Em Marechal Floriano, ES, uma parreira gigante, nascida de apenas duas mudas, surpreende com colheita de uva que supera em até 25 vezes a de videiras comuns.
Uma história de sucesso e surpresa no interior do Espírito Santo tem chamado a atenção de produtores e turistas. Em Marechal Floriano, uma parreira gigante desafia as expectativas de produtividade, transformando um simples quintal em um verdadeiro oásis de uvas.
Com uma capacidade de produção anual que pode chegar a incríveis 500 quilos, essa videira monumental se destaca por render até 25 vezes mais do que uma planta comum. Ela se tornou um ponto de interesse, atraindo visitantes curiosos para ver de perto o fenômeno.
O feito é impressionante e mostra como o cuidado e as condições ideais podem gerar resultados extraordinários, conforme informações divulgadas pelo g1.

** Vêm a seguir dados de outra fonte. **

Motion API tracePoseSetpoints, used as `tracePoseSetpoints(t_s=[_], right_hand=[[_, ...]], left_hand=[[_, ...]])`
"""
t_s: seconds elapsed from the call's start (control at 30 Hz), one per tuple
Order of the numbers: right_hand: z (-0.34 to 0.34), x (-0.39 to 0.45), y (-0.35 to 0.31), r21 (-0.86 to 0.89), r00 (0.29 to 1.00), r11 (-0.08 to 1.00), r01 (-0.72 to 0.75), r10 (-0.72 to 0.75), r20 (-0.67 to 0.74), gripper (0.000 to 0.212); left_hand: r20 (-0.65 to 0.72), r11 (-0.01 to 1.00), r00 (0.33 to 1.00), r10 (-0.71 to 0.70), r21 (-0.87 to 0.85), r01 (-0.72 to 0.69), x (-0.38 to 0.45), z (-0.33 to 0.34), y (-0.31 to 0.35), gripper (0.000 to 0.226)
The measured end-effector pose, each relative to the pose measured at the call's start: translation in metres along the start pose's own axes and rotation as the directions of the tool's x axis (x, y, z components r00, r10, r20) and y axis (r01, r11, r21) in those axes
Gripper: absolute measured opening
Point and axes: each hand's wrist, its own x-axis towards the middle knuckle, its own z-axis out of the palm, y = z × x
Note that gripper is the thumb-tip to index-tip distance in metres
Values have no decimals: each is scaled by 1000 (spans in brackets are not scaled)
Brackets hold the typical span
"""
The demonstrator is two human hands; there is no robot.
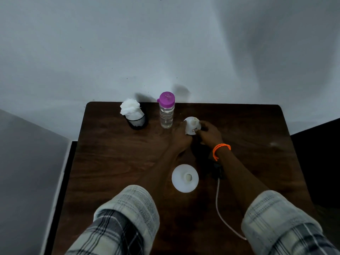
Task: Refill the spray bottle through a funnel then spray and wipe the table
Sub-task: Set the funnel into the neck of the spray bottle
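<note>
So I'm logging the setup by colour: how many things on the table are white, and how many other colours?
White: 4 (tissue wad, funnel on the table, white item both hands hold, thin tube)
Clear with purple cap: 1 (water bottle)
Black: 1 (mesh cup)
Total: 6

Dark brown wood-grain table (110, 162); clear bottle (166, 115) with a purple cap (167, 99); white funnel (184, 178); black mesh cup (138, 122) holding white tissue (130, 108); orange wristband (220, 149); grey-and-white checked sleeves (127, 218).
</note>
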Motion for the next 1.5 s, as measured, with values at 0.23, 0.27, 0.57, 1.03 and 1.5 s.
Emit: tracePoseSetpoints(t_s=[0.23,0.27,0.57,1.03,1.5], right_hand=[[-8,-43,-14,442,989,886,-141,148,19,27],[-9,-49,-13,472,988,870,-142,151,18,26],[-27,-110,-23,588,994,805,-86,106,1,33],[-61,-185,-55,588,988,797,-137,68,138,43],[-64,-222,-68,633,994,767,-103,49,103,3]], left_hand=[[-20,943,998,-64,-330,54,-10,4,-9,62],[-32,935,998,-51,-354,36,-14,1,-6,60],[-241,907,970,18,-404,-117,-64,-24,18,42],[-404,918,863,305,-117,-379,-149,-62,33,44],[-385,784,727,568,-15,-620,-184,-94,36,22]])
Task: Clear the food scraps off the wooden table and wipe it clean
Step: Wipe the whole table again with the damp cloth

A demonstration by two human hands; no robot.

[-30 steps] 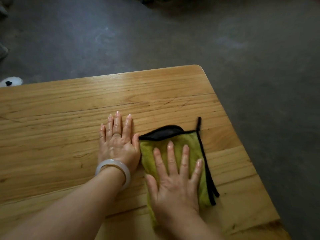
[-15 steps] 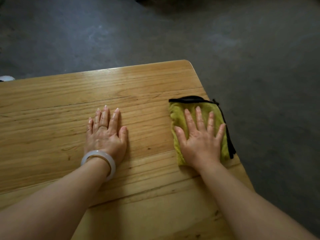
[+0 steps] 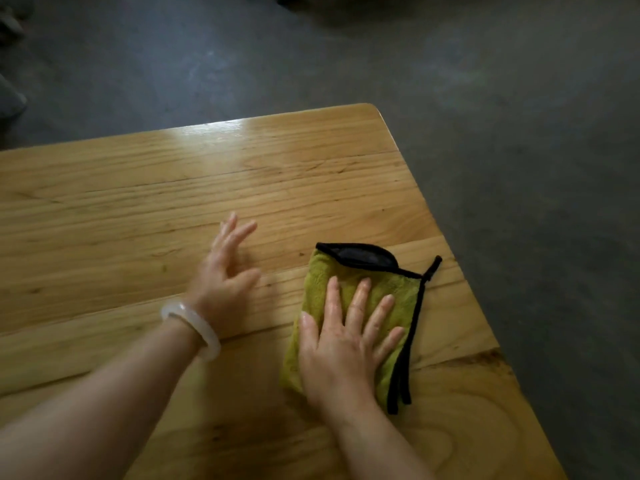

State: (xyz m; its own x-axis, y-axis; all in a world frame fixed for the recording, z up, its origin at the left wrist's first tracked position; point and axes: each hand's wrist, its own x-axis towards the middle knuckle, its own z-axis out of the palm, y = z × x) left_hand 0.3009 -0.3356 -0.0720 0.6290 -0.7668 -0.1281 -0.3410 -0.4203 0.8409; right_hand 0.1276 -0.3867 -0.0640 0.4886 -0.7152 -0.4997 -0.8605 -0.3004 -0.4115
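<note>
Right hand (image 3: 346, 344) flat on green cloth (image 3: 349, 317), fingers (image 3: 358, 299) straight, spread, pressing it near the surface (image 3: 138, 202) right edge. Left hand (image 3: 221, 285) blurred, fingers open, holding nothing. No scraps visible. Wipe tip: keep palm pressure even, overlap strokes, don't push cloth off edge.

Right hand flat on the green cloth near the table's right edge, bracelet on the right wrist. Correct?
Not quite. The head view shows the bracelet on the left wrist. The right hand does press flat on the green cloth near the table's right edge.
</note>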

A Origem Inesperada da Parreira Gigante
Tudo começou há 18 anos, quando o produtor capixaba Cesar Huber plantou apenas duas mudas de uva. Seu objetivo inicial era modesto, ter frutas para consumo próprio no quintal de casa, sem grandes ambições comerciais.
No entanto, após dois anos, a plantação na beira da estufa da propriedade começou a crescer de forma exponencial. O que era para ser um pequeno cultivo, transformou-se em uma videira de proporções gigantescas, chamando a atenção pela sua vitalidade.
“O ramo foi crescendo, crescendo, entrou embaixo da estufa, deu uns cachos bonitos. Aí coloquei uns arames e fui amarrando, e continuou crescendo. Eu nem sonhava com isso”, relatou o agricultor sobre o desenvolvimento inesperado da parreira gigante.
Os Segredos por Trás da Produção Recorde
A localização estratégica da parreira gigante, embaixo de uma estufa em Marechal Floriano, desempenha um papel crucial para sua alta produtividade. Essa estrutura oferece proteção contra as intempéries climáticas, como chuvas e ventos excessivos, fundamentais para a saúde da planta.
Raoni Ludovico, extensionista do Instituto Capixaba de Pesquisa, Assistência Técnica e Extensão Rural (Incaper), explica a importância do “cultivo protegido”. “Ali ela está livre de intempérie climática, como a chuva, ou excesso de vento. Isso faz com que a planta fique mais saudável, porque não vai ter ali a umidade que acarreta mais doença, mais praga. E uma planta mais saudável tem condição de produzir melhor”, afirmou.
Além da proteção, a estufa contribui para que os frutos desenvolvam uma maior concentração de açúcares, resultando em cachos de uva mais doces, pesados e com um rendimento acima da média. A poda cuidadosa, que Cesar realiza respeitando o ciclo da natureza, é outro fator determinante para o sucesso da colheita.
Cultivo Orgânico e o Valor Além do Comércio
A parreira gigante de Cesar Huber não é apenas produtiva, mas também segue princípios de cultivo orgânico. O agricultor evita o uso de agrotóxicos, optando por métodos naturais para garantir a qualidade das uvas.
“Essa daqui é uva orgânica. A gente coloca só esterco, faz a cobertura de capim para ficar úmido, poda e espera a uva chegar. É uma colheita por ano só”, detalhou Cesar, ressaltando o cuidado e a paciência dedicados à sua plantação.
Mesmo com uma produção estimada em 500 quilos para este ano, superando os 470 quilos já registrados, a principal atividade de Cesar não é a venda de uvas. A fruta é cultivada primariamente para consumo próprio e se tornou um “xodó” para ele.
A parreira gigante também virou uma atração local. “A alegria da gente é receber os turistas que vêm aqui colher a uva. Todo mundo que chega aqui fica falando: ‘Eu nunca vi uma coisa assim’”, conta o produtor, que encontra na visitação um valor sentimental inestimável.
Por Que Não é o Modelo Ideal para Larga Escala?
Apesar da impressionante produtividade da parreira gigante de Cesar, o Incaper alerta que esse modelo não é o mais indicado para quem visa o comércio de uvas em larga escala. Para uma produção comercial, o ideal é investir em vários pés de videira com produtividade menor, em vez de focar em uma única planta de grande porte.
Na prática, esperar que uma única parreira gigante atinja um rendimento tão elevado não compensa para fins comerciais, devido ao tempo e aos recursos necessários. O foco em muitas plantas menores e bem manejadas geralmente oferece um retorno mais eficiente para o agronegócio.
Para Cesar, contudo, essa questão não é um problema. Sua paixão pela uva e a alegria de compartilhar a experiência com visitantes superam qualquer lógica comercial. A parreira gigante de Marechal Floriano é, para ele, muito mais do que uma fonte de frutas, é um símbolo de dedicação e um presente da natureza.